PROBLEM TO SOLVE – Throughout the material below, count each line in which the word "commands" appears, then reply with the count only.

STORED DATA –
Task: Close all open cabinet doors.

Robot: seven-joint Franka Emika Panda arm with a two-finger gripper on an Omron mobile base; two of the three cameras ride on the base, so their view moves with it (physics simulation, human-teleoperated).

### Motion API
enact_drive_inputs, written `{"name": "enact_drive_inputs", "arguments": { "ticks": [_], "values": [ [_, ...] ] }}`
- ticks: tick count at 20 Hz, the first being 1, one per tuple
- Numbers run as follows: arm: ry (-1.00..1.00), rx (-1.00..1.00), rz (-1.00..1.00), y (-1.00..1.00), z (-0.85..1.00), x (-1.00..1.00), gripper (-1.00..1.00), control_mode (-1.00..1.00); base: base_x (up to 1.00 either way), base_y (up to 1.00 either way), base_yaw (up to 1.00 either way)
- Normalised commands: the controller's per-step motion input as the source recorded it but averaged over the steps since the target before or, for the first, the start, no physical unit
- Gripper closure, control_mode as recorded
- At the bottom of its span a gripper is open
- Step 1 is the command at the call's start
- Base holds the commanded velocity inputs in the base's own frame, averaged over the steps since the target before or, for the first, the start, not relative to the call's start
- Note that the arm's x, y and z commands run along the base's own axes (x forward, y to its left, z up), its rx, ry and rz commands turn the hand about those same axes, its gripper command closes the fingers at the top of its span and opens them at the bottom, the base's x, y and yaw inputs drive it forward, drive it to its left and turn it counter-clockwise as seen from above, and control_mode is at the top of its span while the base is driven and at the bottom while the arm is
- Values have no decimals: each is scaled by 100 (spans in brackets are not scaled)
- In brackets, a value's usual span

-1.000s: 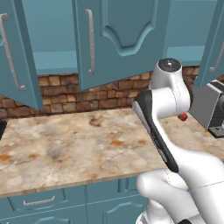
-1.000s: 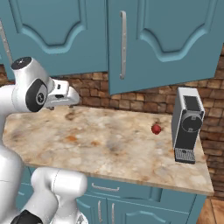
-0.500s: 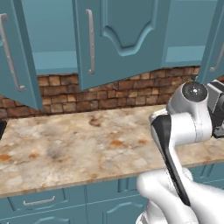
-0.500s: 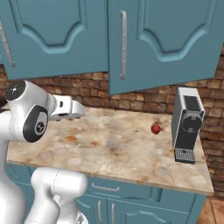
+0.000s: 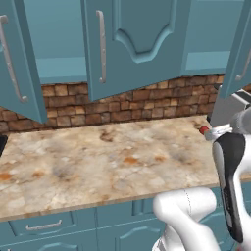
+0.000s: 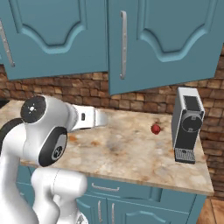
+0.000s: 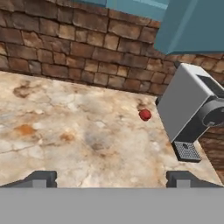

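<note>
- Cabinet doors hung above the counter, teal-blue with raised arched panels and long vertical silver bar handles; in the left base view one swung out at far left, a middle one ajar with its lower edge out in front of the brick, another edge-on at far right.
- In the right base view, a door standing out from the wall over the coffee machine; its underside also seen at the top of the hand view.
- Gripper spread wide, nothing between the tips, low over the marbled counter and aimed toward the small red fruit and the machine; well below every door.
- Task judged far from done: several doors open, none touched.
- Risks, as judged: raising the hand near the machine could clip it or the door edge above; pushing near the hinge could leave a door ajar; open tips could snag on a bar handle.
</note>
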Motion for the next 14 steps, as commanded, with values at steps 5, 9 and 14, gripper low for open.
{"name": "enact_drive_inputs", "arguments": {
  "ticks": [5,9,14],
  "values": [
    [-19,4,4,-87,31,-53,-100,-100,0,0,0],
    [-24,0,9,-81,34,-44,-100,-100,0,0,0],
    [-17,0,8,-53,34,-9,-100,-100,0,0,0]
  ]
}}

EXERCISE RESPONSE – 2